*ACTIVITY*
Repeat each line of the material word for word.

━━━━━━━━━━━━━━━━━━━━

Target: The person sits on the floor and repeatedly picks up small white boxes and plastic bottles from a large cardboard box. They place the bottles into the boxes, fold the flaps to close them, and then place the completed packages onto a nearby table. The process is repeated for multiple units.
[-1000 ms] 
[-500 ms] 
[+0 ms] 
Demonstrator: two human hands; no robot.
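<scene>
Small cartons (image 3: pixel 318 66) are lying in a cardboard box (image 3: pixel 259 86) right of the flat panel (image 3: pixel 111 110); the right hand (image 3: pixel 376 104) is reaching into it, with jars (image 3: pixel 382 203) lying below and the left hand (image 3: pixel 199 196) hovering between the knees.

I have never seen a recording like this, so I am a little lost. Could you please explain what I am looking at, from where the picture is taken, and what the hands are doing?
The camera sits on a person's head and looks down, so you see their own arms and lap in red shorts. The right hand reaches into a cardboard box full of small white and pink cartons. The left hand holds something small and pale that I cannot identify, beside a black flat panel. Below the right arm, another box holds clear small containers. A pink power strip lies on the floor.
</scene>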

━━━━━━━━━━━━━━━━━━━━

*OUTPUT OF THE TASK*
Target: The person sits on the floor and repeatedly picks up small white boxes and plastic bottles from a large cardboard box. They place the bottles into the boxes, fold the flaps to close them, and then place the completed packages onto a nearby table. The process is repeated for multiple units.
[-1000 ms] 
[-500 ms] 
[+0 ms] 
Demonstrator: two human hands; no robot.
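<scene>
Small cartons (image 3: pixel 318 66) are lying in a cardboard box (image 3: pixel 259 86) right of the flat panel (image 3: pixel 111 110); the right hand (image 3: pixel 376 104) is reaching into it, with jars (image 3: pixel 382 203) lying below and the left hand (image 3: pixel 199 196) hovering between the knees.

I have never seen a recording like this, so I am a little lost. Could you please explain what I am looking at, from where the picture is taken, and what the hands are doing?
The camera sits on a person's head and looks down, so you see their own arms and lap in red shorts. The right hand reaches into a cardboard box full of small white and pink cartons. The left hand holds something small and pale that I cannot identify, beside a black flat panel. Below the right arm, another box holds clear small containers. A pink power strip lies on the floor.
</scene>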

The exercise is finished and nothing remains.